┌─ DATA SECTION

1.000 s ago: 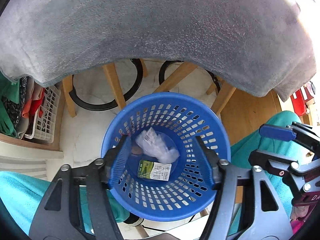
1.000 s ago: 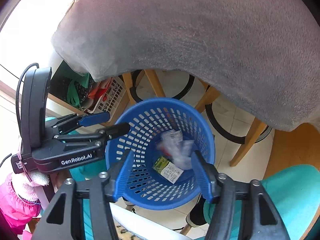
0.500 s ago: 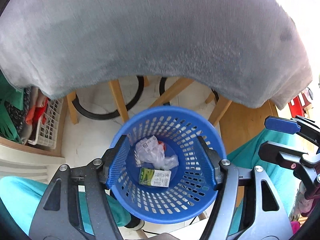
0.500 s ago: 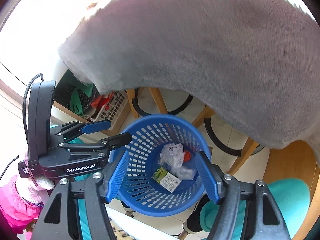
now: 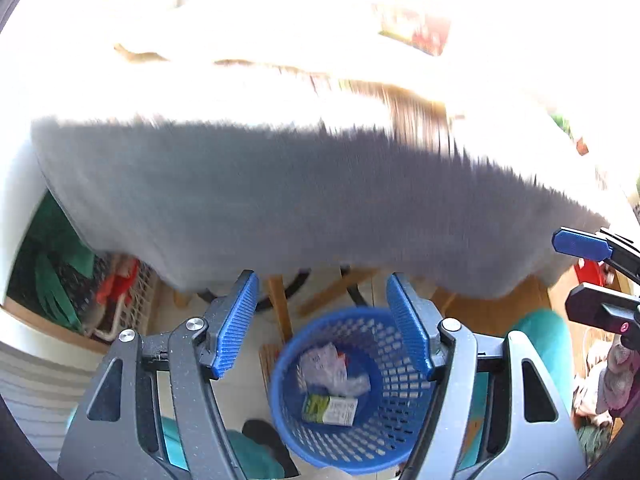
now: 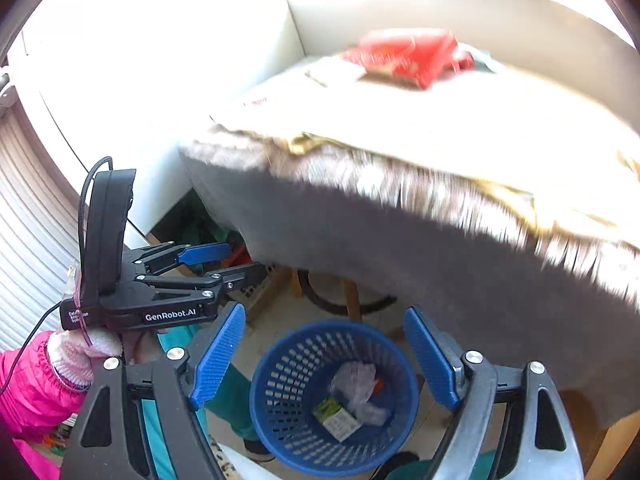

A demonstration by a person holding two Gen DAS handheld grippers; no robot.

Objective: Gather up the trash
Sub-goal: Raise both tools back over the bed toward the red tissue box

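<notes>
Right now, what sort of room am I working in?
Probably a lived-in home dining or living area: a table draped in a grey fleecy cloth, wooden chair legs on a pale tiled floor, and a blue perforated plastic wastebasket holding a crumpled clear wrapper and a small carton.

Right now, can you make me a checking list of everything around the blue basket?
Surface: table under a grey fuzzy cloth, top blurred and overexposed.
Job's things: blue basket on the floor holds a green-and-white carton and crumpled clear plastic; something red lies blurred on the table.
Clutter: white crate of clothes under the table.
Tongs: left tongs open, empty; right tongs open, empty.
Cables: black cable on the left tongs.
Surroundings: wooden table legs, pale floor.
</notes>
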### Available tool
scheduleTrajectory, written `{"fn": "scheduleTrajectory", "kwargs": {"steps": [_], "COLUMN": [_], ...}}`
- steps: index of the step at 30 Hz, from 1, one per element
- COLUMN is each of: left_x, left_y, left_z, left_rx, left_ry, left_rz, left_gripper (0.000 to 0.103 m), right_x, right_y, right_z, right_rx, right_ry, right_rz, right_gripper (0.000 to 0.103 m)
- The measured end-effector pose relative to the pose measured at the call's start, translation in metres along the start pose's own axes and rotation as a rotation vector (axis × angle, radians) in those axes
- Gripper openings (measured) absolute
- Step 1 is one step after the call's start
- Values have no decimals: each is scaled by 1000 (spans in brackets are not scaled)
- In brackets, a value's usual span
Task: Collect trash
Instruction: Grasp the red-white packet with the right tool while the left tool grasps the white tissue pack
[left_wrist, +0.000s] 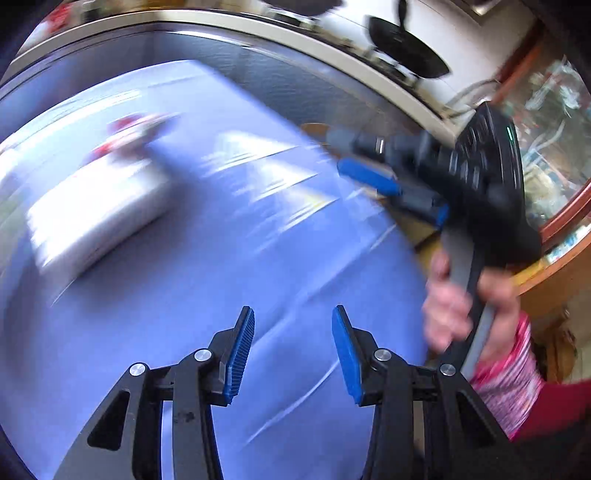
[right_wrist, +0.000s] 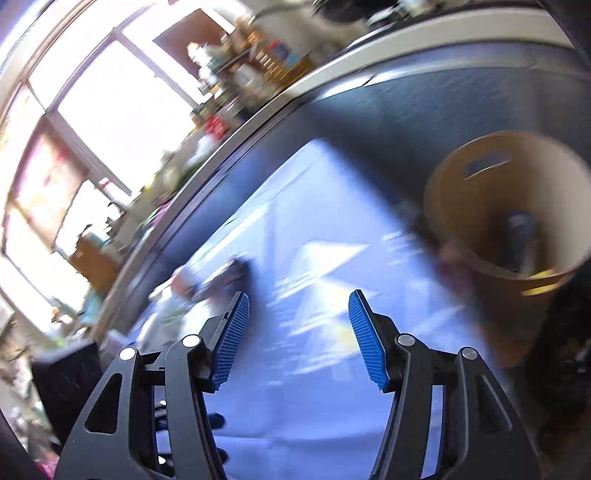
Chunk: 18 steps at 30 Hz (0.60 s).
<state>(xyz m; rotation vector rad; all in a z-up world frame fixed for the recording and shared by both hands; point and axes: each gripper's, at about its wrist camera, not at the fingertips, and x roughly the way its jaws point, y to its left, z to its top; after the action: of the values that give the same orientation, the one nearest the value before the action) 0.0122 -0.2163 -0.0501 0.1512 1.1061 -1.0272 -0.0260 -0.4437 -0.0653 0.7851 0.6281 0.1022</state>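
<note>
My left gripper (left_wrist: 291, 350) sits at the bottom centre of its own view, released, the two ribbed blue rubber pads spread apart with only smooth blue cloth (left_wrist: 192, 266) between them. That cloth is matte and creased, covering a table with a rounded dark edge that curves across the top of the frame. In the left half of this view lies a blurred, boxy white piece of trash (left_wrist: 96, 218), pale and glossy, with a smaller red-and-white scrap (left_wrist: 129, 136) just beyond it toward the upper left; motion blur hides their exact shapes. At the right edge my right hand (left_wrist: 469, 302) wraps the grey handle of the other tool, a pink patterned sleeve below it, and its black body and blue-tipped fingers point in over the cloth at centre right.

In the right wrist view my right gripper (right_wrist: 299, 332) is at the bottom centre, likewise released, its ridged blue pads wide apart over the same blue cloth. At the right of the frame stands a round tan bin (right_wrist: 476, 229), smooth-walled like cardboard, with a slot handle cut near its rim and something dark and something yellow inside, too blurred to name. At centre left a smeared heap of pale and reddish trash (right_wrist: 192, 288) rests on the cloth. Bright window panes (right_wrist: 122, 122) fill the upper left.
</note>
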Motion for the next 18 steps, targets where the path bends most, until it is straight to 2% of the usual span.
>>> {"fn": "scheduleTrajectory", "kwargs": {"steps": [5,8,9,11,15,18], "left_x": [-51,-72,-75,-81,-89,-94], "left_y": [59,85,90,100,99,103], "left_z": [-53,-73,-77,-84,-88,-83], "left_rx": [-185,-269,-287,-323,-330,-313], "left_ry": [-71,-115,-122,-137,-172,-184], "left_rz": [63,81,83,79,61,45], "left_gripper": [44,44,44,44,44,44], "right_x": [70,103,115,125,82,39], "right_y": [34,47,50,52,76,82], "right_z": [10,17,17,14,10,-7], "right_rx": [86,107,102,117,47,12], "right_ry": [94,125,146,151,23,4], "right_rz": [72,58,43,25,98,165], "right_gripper": [56,57,45,10,7,7]}}
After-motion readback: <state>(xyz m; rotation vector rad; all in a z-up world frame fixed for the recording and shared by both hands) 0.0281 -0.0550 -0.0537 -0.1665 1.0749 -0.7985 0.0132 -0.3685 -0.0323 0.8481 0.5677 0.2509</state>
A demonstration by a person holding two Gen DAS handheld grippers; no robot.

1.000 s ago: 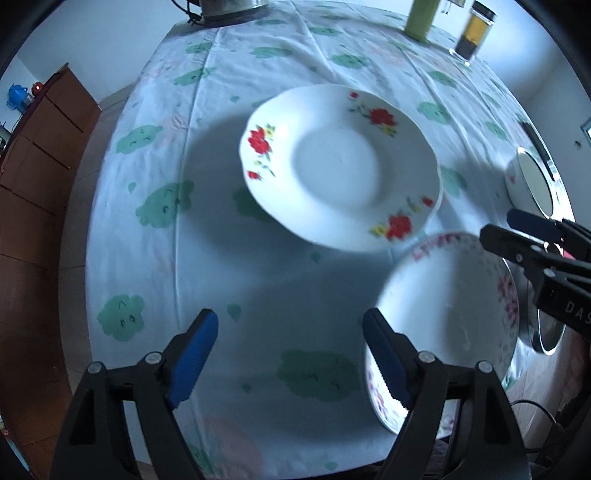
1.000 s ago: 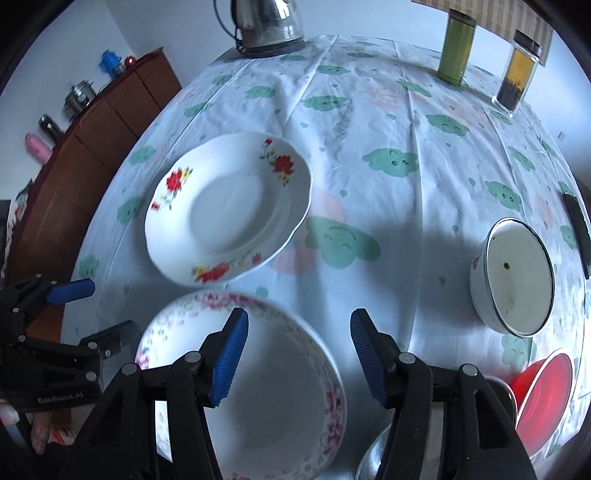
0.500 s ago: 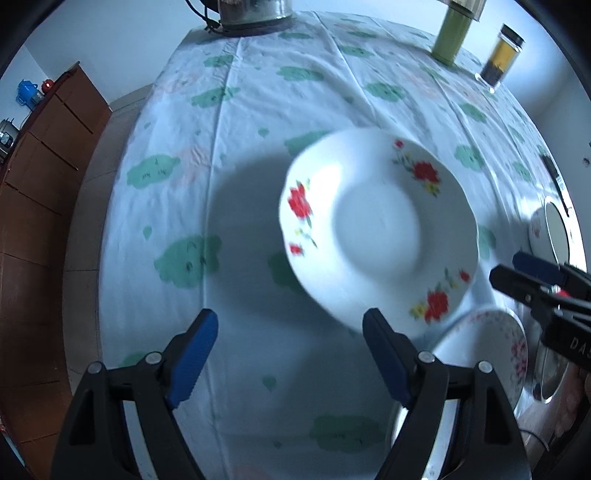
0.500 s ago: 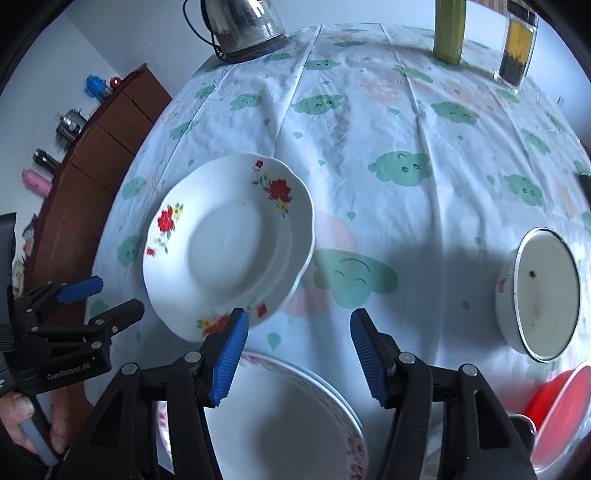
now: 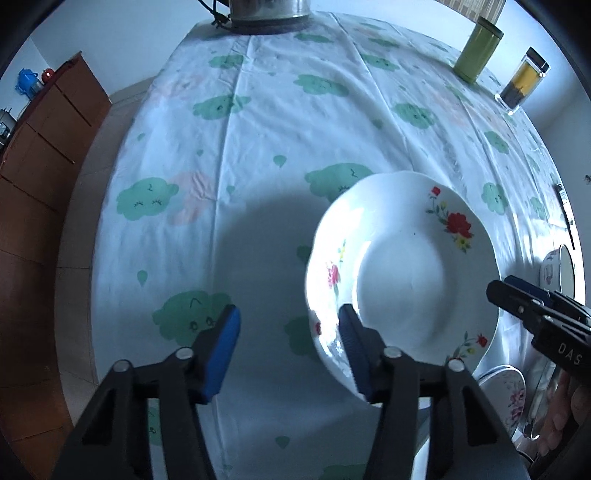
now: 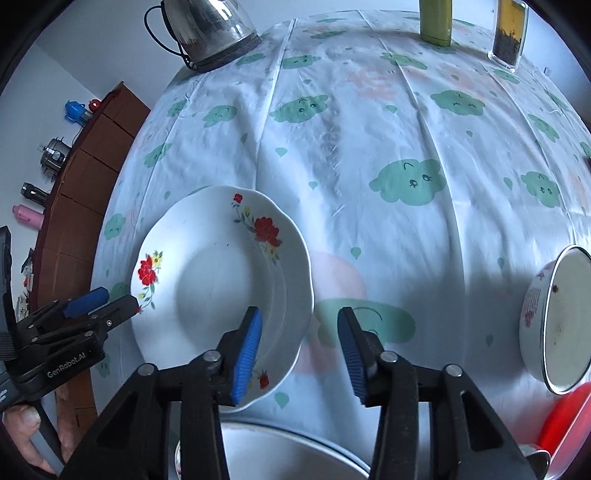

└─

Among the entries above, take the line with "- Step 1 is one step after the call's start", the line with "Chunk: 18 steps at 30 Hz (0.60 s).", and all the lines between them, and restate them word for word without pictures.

-- EXERCISE RESULT --
- Step 1 is one step after the call's start
- Values have no decimals: each is scaled by 1000 (spans in brackets are not scaled)
- In brackets, a value's usual span
Task: Collect trash
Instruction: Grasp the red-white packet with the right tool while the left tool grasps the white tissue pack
[left_wrist, +0.000s] 
[right_wrist, +0.000s] 
Chunk: 18 steps at 30 Hz (0.60 s).

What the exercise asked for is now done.